By Gary Lloyd
PINSON — A month in advance of the Alabama Butterbean Festival in Pinson, Bridget Kuhne is nervous.
She’s trying to focus on everything she has to do. There are banners to unfold, two-page supply lists to check off, volunteers to round up. The planning can be overwhelming.
Kuhne isn’t even taking into account the cooking of the butterbeans for the ninth annual festival, held over the weekend in Pinson’s downtown district. From beginning to end, it’s quite a process.
The butterbeans come from the California Lime Bean Growers’ Association, on a boat to Mobile. This year, an Old Dominion Freight Line truck brought them up from Mobile. The 6,800 pounds of beans came in one conference-room-table-size bag, something Clay-Pinson Chamber of Commerce Director Ronnie Dixon believes the men on “Deadliest Catch” could use to fish for king crabs in the Bering Sea.
Dixon then borrowed a forklift from Mission Possible Bargain Center in Pinson to lift the load of China Doll beans, and he separated them into 100-pound totes so they could be managed and distributed. Solid Rock Church, Bradford Sanctuary of Praise and the Pinson Valley Band Boosters got 500 pounds each. They cooked a little more than half of that over the weekend, and the rest will be sold as part of their fundraisers. Sandy Ragland, whose husband, Larry, is the pastor at Solid Rock Church, always helps out. Her favorite part?
“The people,” she said. “Seeing the people, talking to the people, watching the children. Just having that community feel, it’s great.”
In 2007, there were 10 people cooking 100 pounds of beans in advance of the festival. There was too much inconsistency, too many recipes. Kuhne decided to take on cooking 100 pounds herself.
“Not even knowing what I was getting into,” Kuhne said.
This was before a commercial kitchen was used to prepare the beans. She cooked 12 pounds of beans per night for a week leading up to the festival. Cooking that many beans wasn’t the problem. It was moving them all around and storing them. The Kuhne family actually brought their whole freezer to the festival one year, filled with beans. It’s gotten easier since then.
“We had a taste of what it was all about,” Kuhne said.
This year, Kuhne did all her planning and cooked nearly 100 pounds of beans here and there leading up to the event. She started last Monday, cooking up the first 100 pounds of frozen beans beginning at 7:30 a.m. and refrigerating them, once completed, at 9:30 p.m. She used a commercial kitchen and cooked six full pots at a time, accounting for roughly six pounds of beans per pot. The Jefferson County Health Department regulates the cooking of the beans to make sure everything is handled, cooked and served properly.
At the festival, an 80-quart pot is what the butterbeans were served from. If it wasn’t full at the beginning, the cooks were “working our tails off to get the beans hot to the proper temperature,” Kuhne said. Had they gotten behind, the line for butterbeans would have extended 20 people deep.

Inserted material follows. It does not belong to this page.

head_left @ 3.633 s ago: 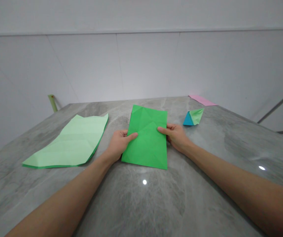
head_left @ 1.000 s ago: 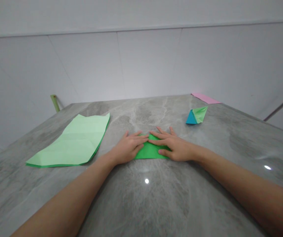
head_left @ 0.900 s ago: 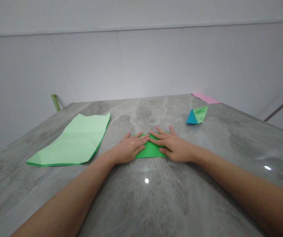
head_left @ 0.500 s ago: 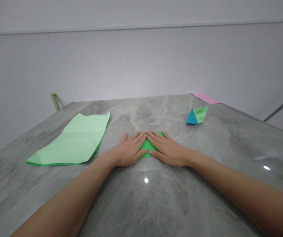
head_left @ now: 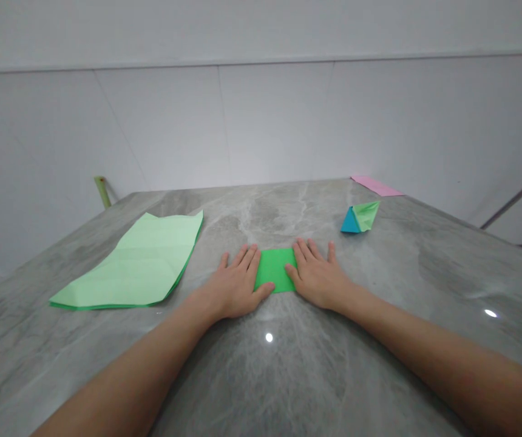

The big pot, the one attendants got their picture taken in front of, is 6 feet tall and 8 feet in circumference. It was engineered to hold roughly 7,500 pounds. There are 1,500 pounds of beans dumped inside it, and 1,500 gallons of water. The pot weighs about 750 pounds, Dixon estimates.
“I can stand in the pot,” he said.
The 2010 festival was highlighted by Guinness World Records’ official recognition of the world’s largest pot of baked beans, which was 1,010.65 gallons. There was no chance this year that record was going to be broken. It may never be.
“We won’t even try again,” Dixon said. “Until somebody else breaks it, we won’t try it again. If we do, we’re going to have to come up with some kind of motorized agitator and all that to keep (the butterbeans) from scorching. The pot is just too big.”
In 2010, four or five people stirred the beans for 72 continuous hours. There were eight fryers underneath the pot, which produced some hot spots.
In that massive pot, it takes four or five hours to get the beans to the proper serving temperature. To ensure beans were ready when people arrived for the second day of the event, Kuhne for the last two years spent the night at a nearby church, got up at 3 a.m. and started heating up beans at 3:30 a.m.
Every year about a week before the festival, Kuhne thinks about all the work she’s done leading up to it. The planning is overwhelming. All those beans are heavy. She tells herself she won’t be doing this all again next year.
“But when the festival comes it’s so exciting seeing all the people and everybody in unity,” she said. “When you have everybody working together it’s just so fun. You don’t even think about the work it took to prepare and plan beforehand. It’s so worth it for that moment.”